• Aim of the task
Which lines in the data below contain the string "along"? Show each one.

• Data segment
*** Begin section ***
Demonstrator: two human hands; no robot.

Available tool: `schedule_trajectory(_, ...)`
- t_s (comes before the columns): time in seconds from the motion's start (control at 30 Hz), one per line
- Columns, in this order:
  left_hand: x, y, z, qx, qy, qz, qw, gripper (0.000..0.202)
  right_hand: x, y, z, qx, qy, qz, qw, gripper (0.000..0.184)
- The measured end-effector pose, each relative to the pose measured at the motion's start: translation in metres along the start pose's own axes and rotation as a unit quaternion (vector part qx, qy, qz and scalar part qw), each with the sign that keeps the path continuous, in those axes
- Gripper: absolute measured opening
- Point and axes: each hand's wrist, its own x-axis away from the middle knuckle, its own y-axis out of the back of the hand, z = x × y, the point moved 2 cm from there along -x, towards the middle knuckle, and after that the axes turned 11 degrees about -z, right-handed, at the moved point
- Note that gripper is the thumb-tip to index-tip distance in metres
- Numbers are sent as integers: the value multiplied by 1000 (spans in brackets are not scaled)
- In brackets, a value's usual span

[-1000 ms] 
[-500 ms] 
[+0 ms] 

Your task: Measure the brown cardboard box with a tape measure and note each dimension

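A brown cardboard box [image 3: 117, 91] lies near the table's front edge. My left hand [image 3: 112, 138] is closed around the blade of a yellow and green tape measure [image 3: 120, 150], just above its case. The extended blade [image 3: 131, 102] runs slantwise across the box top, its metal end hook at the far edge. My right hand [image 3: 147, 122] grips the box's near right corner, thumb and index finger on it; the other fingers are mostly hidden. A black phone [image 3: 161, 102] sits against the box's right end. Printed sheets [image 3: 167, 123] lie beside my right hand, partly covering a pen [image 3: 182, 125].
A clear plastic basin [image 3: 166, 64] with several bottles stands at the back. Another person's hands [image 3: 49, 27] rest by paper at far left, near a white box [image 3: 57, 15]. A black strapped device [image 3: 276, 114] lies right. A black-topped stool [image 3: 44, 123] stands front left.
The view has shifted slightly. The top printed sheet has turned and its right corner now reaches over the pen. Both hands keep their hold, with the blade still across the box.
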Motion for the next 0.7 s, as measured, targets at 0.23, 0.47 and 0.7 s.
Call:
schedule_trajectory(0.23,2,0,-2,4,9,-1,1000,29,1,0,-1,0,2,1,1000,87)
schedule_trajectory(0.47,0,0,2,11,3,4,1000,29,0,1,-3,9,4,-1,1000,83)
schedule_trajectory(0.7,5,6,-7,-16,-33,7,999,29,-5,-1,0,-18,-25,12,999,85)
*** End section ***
• Task answer
- The measured end-effector pose, each relative to the pose measured at the motion's start: translation in metres along the start pose's own axes and rotation as a unit quaternion (vector part qx, qy, qz and scalar part qw), each with the sign that keeps the path continuous, in those axes
- Point and axes: each hand's wrist, its own x-axis away from the middle knuckle, its own y-axis out of the back of the hand, z = x × y, the point moved 2 cm from there along -x, towards the middle knuckle, and after that the axes turned 11 degrees about -z, right-handed, at the moved point

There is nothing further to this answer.